The universal struggle for
Independence
My ten-year-old fifth grade son came home one day
and announced that he is going to be Nathan Hale for his class’ Wax Museum
Social Studies project. They were learning about the patriots and the people
who did heroic acts at the beginning of the 1700s. First off, I asked him
“What’s a Wax Museum?” He quickly replied in his all knowing manner “Duh, Mom,
a Wax Museum is when you pretend to be a wax replica of someone important!” I
should have quit while I was ahead. However, for a true-blooded relentless
mother, keeping my mouth shut was truly an ordeal. Naturally, I pursued the
issue. So I asked again, “Who is Nathan Hale anyway?” My question was answered
by another question rather quickly, “Mom, don’t you know anything?”

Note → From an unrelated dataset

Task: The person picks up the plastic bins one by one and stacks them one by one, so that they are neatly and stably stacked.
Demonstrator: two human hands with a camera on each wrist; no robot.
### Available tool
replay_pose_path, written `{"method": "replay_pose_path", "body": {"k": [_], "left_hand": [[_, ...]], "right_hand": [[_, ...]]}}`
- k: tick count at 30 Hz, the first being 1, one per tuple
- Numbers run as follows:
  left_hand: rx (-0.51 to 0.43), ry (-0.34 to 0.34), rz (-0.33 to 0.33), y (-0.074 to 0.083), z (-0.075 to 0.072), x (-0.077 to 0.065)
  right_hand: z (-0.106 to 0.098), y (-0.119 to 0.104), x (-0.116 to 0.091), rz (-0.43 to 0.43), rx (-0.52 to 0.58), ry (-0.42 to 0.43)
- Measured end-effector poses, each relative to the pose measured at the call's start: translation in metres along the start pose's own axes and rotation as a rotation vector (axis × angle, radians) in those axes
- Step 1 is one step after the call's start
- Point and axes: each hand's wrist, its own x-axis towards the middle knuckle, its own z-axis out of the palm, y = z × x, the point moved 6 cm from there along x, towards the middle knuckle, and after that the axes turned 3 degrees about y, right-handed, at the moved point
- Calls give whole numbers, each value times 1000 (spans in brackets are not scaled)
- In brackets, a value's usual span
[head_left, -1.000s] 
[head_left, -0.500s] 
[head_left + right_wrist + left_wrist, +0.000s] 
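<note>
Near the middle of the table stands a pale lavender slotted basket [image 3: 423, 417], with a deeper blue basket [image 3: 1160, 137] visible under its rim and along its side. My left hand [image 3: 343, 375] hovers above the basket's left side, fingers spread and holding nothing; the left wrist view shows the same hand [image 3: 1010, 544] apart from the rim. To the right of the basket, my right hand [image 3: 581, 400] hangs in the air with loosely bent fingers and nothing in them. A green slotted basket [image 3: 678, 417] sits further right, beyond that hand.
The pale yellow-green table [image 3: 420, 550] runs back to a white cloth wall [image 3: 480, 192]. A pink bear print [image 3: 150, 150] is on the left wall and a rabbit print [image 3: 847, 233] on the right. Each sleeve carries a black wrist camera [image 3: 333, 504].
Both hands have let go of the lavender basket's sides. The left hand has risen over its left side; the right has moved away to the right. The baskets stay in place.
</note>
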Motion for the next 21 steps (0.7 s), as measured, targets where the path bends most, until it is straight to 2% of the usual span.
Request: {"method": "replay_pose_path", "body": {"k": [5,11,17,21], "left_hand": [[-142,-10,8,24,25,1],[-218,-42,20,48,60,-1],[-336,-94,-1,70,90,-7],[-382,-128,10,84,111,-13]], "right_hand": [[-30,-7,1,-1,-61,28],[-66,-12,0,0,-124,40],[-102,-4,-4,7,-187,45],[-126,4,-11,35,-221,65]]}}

Utter Annoyance would be an
understatement in describing the expression that this gifted child tried so
hard to conceal. So again, I asked “Who
is Nathan Hale and why did you pick him?” “Well, he answered, “I had to pick
three names from a hat, I got Wyatt Earp, Ethan Allen and Nathan Hale.” “I
didn’t know any of them but the teacher said that Nathan Hale was a spy, so I
thought it would be interesting to study him.”
I started making mental notes about
these people. It would have been easier
if he picked Wyatt Earp. Kevin Costner
made a movie about him. I was convinced at that point, the research on this
particular project would have only entailed watching a rather lengthy movie. Compared to the extensive researching that my
son has done in his previous projects, he could have just breezed through this
one!
With regards
to Ethan Allen, a nationwide furniture retail chain was named after him.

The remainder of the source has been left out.